Wakam incident

Major Outage

Critical Resolved View vendor source →

Wakam experienced a critical incident on November 16, 2023 affecting Pricing API and Developer Portal, lasting 2h 54m. The incident has been resolved; the full update timeline is below.

Started
Nov 16, 2023, 08:36 AM UTC
Resolved
Nov 16, 2023, 11:30 AM UTC
Duration
2h 54m
Detected by Pingoru
Nov 16, 2023, 08:36 AM UTC

Affected components

Pricing APIDeveloper Portal

Update timeline

  1. investigating Nov 16, 2023, 08:35 AM UTC

    We have received reports from some of our partners being unable to access our API. We are investigating further and we will provide update via this channel. Next update to come by 10:00.

  2. investigating Nov 16, 2023, 08:36 AM UTC

    We have received reports from some of our partners being unable to access our API. We are investigating further and we will provide update via this channel. Next update to come by 10:00.

  3. investigating Nov 16, 2023, 09:01 AM UTC

    We have identified an issue with a key equipment enabling the access to our api pricing platform that prevent part of our partners to generate quotes and to access our developer portal. We are investigating along with our service provider Microsoft Azure.

  4. investigating Nov 16, 2023, 09:39 AM UTC

    We are developing alternative migration strategies to provide a workaround. We will provide update further.

  5. identified Nov 16, 2023, 10:18 AM UTC

    We have identified a potential root cause for his issue on the API Manager service and our cloud provider Microsoft Azure is rolling back a recent deployment to mitigate it. An update will be provided in 30min or as events warrant.

  6. monitoring Nov 16, 2023, 11:11 AM UTC

    It is confirmed the outage was global and affecting all Microsoft Azure Cloud Provider clients including Wakam. Microsoft Azure Cloud Provider has proceeded to a rollback of our API Management Service to mitigate the issue. Service is progressively being back to normal and we are still actively monitoring it. More detail on the issue will be provided later on.
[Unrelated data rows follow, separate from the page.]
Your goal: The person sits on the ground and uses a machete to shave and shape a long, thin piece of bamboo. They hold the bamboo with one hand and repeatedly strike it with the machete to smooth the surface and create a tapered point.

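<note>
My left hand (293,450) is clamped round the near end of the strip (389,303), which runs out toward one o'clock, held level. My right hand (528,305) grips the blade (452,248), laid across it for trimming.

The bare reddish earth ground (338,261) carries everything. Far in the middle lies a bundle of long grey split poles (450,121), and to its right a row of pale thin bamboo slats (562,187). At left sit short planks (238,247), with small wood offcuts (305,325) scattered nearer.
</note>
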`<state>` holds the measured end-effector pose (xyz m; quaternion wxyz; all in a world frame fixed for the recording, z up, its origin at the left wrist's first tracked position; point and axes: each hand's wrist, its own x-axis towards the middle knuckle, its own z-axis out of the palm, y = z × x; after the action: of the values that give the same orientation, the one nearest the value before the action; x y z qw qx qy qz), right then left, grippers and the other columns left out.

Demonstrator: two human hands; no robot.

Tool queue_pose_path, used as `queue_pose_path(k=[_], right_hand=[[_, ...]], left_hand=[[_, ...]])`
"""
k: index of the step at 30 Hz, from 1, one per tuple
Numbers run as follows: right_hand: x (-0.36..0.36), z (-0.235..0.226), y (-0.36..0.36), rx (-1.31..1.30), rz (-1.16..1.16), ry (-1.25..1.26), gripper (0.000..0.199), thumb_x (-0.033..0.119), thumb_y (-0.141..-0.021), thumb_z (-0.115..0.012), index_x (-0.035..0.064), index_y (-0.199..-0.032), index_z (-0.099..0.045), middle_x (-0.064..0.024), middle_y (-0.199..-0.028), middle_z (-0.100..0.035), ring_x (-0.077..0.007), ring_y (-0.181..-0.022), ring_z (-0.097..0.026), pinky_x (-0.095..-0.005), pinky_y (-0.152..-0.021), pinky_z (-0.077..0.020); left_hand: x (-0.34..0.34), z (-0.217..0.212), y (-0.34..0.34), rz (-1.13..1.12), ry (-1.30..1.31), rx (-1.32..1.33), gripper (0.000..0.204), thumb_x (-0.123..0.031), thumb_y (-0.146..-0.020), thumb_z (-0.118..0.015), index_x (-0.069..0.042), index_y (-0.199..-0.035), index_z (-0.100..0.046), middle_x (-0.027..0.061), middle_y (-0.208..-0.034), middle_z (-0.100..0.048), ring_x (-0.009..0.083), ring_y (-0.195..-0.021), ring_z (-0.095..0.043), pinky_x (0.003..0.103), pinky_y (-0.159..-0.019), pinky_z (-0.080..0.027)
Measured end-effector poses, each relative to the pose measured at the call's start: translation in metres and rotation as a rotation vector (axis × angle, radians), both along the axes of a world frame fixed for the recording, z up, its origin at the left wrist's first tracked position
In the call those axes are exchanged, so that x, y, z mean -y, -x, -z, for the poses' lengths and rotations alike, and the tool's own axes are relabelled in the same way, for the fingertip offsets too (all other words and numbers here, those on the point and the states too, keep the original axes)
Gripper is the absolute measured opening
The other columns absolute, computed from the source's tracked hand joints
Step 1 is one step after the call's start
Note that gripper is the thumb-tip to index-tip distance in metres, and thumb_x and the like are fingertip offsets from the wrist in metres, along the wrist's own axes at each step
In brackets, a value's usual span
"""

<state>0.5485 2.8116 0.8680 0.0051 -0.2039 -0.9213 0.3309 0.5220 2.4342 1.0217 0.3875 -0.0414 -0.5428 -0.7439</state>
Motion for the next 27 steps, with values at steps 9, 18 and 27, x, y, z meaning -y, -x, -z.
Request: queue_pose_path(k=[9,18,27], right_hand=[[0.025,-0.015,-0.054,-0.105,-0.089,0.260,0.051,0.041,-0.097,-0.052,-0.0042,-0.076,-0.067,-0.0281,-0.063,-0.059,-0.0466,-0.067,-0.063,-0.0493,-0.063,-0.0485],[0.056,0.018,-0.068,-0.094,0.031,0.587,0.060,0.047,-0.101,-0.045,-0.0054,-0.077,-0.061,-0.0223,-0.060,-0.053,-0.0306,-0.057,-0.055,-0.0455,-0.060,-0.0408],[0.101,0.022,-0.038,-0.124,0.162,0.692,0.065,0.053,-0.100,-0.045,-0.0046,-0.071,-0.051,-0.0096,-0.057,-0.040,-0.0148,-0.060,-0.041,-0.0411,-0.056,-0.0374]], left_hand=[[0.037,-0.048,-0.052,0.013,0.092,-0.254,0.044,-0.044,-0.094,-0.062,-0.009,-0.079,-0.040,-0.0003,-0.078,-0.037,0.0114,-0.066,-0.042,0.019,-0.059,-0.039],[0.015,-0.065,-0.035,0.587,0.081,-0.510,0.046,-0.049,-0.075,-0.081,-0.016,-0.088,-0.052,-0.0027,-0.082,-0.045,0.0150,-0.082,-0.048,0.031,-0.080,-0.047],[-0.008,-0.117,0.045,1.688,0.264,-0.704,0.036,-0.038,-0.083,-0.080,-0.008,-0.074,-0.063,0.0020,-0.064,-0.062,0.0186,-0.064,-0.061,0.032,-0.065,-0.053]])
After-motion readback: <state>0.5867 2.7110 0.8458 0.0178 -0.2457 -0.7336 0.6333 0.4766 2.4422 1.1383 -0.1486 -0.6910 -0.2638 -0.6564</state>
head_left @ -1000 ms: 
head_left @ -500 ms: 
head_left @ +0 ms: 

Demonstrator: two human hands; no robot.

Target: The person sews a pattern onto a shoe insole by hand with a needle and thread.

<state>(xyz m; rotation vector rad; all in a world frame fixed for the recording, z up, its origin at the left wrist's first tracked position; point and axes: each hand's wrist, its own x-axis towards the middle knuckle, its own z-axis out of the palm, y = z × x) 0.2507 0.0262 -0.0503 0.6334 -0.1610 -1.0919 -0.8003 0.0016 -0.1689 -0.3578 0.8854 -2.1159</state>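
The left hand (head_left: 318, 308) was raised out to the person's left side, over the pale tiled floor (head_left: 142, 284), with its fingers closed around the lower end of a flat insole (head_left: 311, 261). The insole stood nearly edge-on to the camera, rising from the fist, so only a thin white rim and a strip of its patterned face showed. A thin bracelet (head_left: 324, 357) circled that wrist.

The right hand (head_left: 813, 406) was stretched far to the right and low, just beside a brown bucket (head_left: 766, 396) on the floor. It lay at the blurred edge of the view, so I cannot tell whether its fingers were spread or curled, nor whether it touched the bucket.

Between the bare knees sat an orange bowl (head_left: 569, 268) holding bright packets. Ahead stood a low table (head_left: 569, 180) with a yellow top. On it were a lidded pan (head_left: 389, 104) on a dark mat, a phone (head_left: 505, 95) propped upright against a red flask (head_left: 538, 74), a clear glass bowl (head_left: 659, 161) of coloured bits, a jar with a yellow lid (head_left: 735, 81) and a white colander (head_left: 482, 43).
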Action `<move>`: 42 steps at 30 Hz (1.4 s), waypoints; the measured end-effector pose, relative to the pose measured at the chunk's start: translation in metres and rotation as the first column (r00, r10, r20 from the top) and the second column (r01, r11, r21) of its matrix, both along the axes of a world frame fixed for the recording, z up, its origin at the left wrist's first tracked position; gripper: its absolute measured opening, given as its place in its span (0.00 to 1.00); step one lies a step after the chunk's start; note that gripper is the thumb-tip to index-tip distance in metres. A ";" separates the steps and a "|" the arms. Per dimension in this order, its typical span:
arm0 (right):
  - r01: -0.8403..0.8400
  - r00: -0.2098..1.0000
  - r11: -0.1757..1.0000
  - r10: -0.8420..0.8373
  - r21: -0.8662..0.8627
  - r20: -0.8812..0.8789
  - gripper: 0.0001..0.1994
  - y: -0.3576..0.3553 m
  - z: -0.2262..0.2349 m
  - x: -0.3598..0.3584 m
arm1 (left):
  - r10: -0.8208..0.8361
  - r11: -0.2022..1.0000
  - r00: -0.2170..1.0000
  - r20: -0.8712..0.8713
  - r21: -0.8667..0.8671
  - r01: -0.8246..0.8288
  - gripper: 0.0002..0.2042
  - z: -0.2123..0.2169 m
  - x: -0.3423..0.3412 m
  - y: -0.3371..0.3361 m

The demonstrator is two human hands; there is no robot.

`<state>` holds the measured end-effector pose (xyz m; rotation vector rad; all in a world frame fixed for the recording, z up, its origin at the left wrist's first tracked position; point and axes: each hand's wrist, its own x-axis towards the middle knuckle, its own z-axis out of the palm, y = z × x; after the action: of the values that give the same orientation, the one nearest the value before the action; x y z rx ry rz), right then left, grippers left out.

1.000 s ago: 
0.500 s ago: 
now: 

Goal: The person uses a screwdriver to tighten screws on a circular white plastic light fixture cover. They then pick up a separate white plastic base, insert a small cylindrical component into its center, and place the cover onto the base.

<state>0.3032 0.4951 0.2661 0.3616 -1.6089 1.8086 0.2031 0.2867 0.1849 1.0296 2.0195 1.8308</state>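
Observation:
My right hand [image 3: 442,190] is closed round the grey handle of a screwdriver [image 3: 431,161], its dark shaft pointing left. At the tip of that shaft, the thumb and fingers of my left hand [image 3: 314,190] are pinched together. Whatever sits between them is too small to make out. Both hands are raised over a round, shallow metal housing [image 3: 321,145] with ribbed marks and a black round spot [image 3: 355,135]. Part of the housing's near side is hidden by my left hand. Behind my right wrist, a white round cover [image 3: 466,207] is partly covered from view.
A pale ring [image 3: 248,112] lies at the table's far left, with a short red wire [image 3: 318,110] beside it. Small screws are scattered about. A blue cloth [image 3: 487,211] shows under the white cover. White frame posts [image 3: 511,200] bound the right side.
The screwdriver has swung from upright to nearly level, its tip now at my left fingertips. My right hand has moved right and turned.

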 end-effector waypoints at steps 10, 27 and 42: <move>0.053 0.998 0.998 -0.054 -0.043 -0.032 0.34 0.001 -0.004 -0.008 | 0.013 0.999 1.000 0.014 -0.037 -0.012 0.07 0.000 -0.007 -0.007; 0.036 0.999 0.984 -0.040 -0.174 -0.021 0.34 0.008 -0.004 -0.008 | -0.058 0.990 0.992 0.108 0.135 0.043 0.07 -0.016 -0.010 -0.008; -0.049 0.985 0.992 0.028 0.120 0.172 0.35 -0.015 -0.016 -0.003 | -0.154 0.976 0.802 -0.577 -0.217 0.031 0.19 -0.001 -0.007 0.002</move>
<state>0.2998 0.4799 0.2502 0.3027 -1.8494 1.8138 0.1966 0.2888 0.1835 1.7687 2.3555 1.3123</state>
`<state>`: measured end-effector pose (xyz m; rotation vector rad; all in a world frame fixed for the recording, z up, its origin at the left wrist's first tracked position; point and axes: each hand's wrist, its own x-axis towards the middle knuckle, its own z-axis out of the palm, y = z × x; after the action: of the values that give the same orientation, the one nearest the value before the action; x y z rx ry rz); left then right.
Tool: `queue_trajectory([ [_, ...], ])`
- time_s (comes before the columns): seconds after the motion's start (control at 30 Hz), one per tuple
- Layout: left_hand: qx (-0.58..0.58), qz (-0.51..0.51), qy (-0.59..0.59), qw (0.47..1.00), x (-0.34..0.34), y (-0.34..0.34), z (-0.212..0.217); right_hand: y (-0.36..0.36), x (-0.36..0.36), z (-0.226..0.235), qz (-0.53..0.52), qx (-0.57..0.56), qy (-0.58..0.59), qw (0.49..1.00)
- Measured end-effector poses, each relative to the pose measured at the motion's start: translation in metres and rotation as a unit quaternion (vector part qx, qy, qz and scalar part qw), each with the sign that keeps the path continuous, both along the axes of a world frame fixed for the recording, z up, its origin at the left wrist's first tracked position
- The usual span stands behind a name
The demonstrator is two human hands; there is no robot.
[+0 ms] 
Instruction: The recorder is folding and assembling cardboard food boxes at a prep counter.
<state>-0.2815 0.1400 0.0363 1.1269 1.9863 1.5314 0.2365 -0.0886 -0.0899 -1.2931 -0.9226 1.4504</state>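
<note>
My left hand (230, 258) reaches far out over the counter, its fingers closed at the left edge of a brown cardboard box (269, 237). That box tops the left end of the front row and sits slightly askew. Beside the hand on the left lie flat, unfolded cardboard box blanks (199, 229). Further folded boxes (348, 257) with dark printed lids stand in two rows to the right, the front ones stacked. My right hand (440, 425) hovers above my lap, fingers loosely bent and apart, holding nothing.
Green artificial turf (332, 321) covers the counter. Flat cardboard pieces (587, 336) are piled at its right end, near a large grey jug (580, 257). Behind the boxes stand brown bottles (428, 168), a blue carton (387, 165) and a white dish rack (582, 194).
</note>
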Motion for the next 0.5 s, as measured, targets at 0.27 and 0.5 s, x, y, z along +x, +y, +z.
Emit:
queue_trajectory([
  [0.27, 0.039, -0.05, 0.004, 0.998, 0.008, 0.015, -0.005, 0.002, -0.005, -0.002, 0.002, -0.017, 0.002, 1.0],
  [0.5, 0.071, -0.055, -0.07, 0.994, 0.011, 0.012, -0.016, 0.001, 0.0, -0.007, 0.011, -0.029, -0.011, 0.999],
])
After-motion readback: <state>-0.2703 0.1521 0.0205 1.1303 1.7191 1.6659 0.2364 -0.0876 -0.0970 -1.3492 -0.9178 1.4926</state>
  7. resolved Nov 16, 2023, 11:30 AM UTC

    We confirm the service is now back to normal. A detailed resolution statement will be provided in the following days

  8. postmortem Dec 12, 2023, 09:30 AM UTC

    # What happened? Between 03:15 UTC and 10:30 UTC on 16 Nov 2023, many partners experienced Transport Layer Security \(TLS\) exceptions when using our APIs such as “The request was aborted: Could not create SSL/TLS secure channel”. # What went wrong? Our cloud provider Microsoft Azure faced a global issue with one of the service we use in our infrastructure : API Management. This issue impacted the following regions : North Europe, West Europe and West US. They determined that a recent deployment on the service introduced a configuration bug that caused failures when trying to create client connections. This configuration prevented TLS interactions from succeeding, returning exceptions for a subset of users. # How did we respond? The issue was reported at 7:32 UTC because our internal probes were not impacted by the issue. After the different checks on our infrastructure were done, we contacted Microsoft’s support at 8:37 UTC and they confirmed the issue at 10:13 UTC. They rolled back the recent deployment of API Management service to mitigate the issue. At 10:30 UTC the service was up again. # What happens next? After this outage, two actions have been decided : * Put in place new monitoring in addition to the current external probes * Improve the operational procedure to mitigate the impact in this kind of context NB: the official issue summary published by Microsoft Azure is available at [https://app.azure.com/h/6LSL-JCG/b34b8a](https://app.azure.com/h/6LSL-JCG/b34b8a).